Work instructions | Leaving out every picture, copy the lines of the data exactly, from the first through the line containing "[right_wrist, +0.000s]".
━━ Data section ━━
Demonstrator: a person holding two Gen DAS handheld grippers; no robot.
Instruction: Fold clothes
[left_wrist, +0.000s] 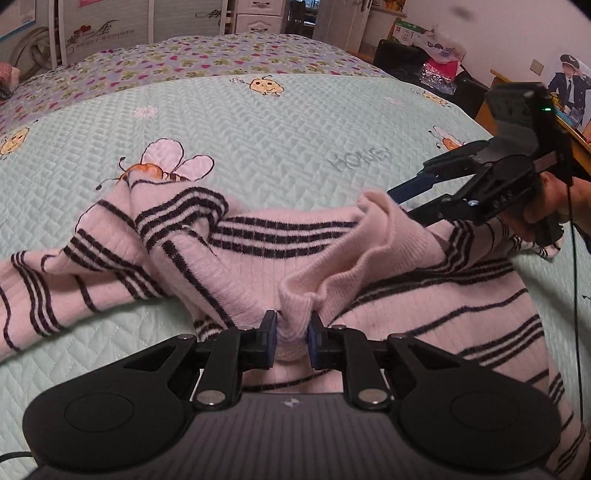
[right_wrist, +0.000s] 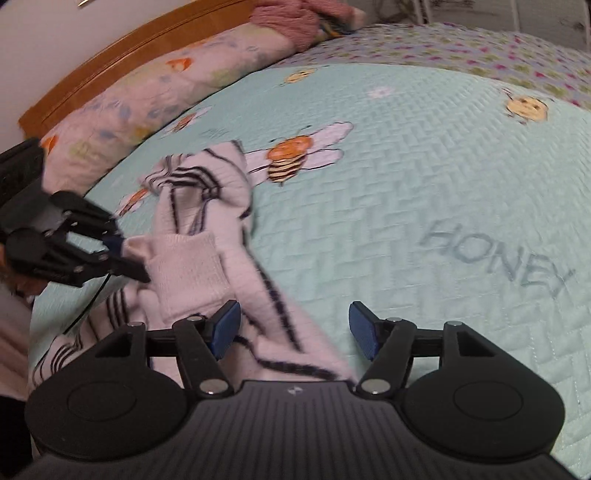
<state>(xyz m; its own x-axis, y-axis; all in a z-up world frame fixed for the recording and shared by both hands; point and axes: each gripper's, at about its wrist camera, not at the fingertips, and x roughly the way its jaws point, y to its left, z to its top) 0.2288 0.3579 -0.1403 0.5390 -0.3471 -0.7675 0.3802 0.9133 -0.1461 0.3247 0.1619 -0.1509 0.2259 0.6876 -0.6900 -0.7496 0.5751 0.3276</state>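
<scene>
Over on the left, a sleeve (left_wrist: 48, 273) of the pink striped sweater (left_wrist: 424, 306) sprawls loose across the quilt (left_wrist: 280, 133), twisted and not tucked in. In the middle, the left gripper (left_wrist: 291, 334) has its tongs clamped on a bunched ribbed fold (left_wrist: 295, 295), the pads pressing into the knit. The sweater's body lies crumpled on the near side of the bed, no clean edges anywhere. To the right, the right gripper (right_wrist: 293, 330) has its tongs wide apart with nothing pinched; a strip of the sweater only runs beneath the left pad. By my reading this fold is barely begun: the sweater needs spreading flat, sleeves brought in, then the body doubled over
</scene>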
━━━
Task answer |
Demonstrator: a person holding two Gen DAS handheld grippers; no robot.
Instruction: Fold clothes
[left_wrist, +0.000s] 
[right_wrist, +0.000s] 

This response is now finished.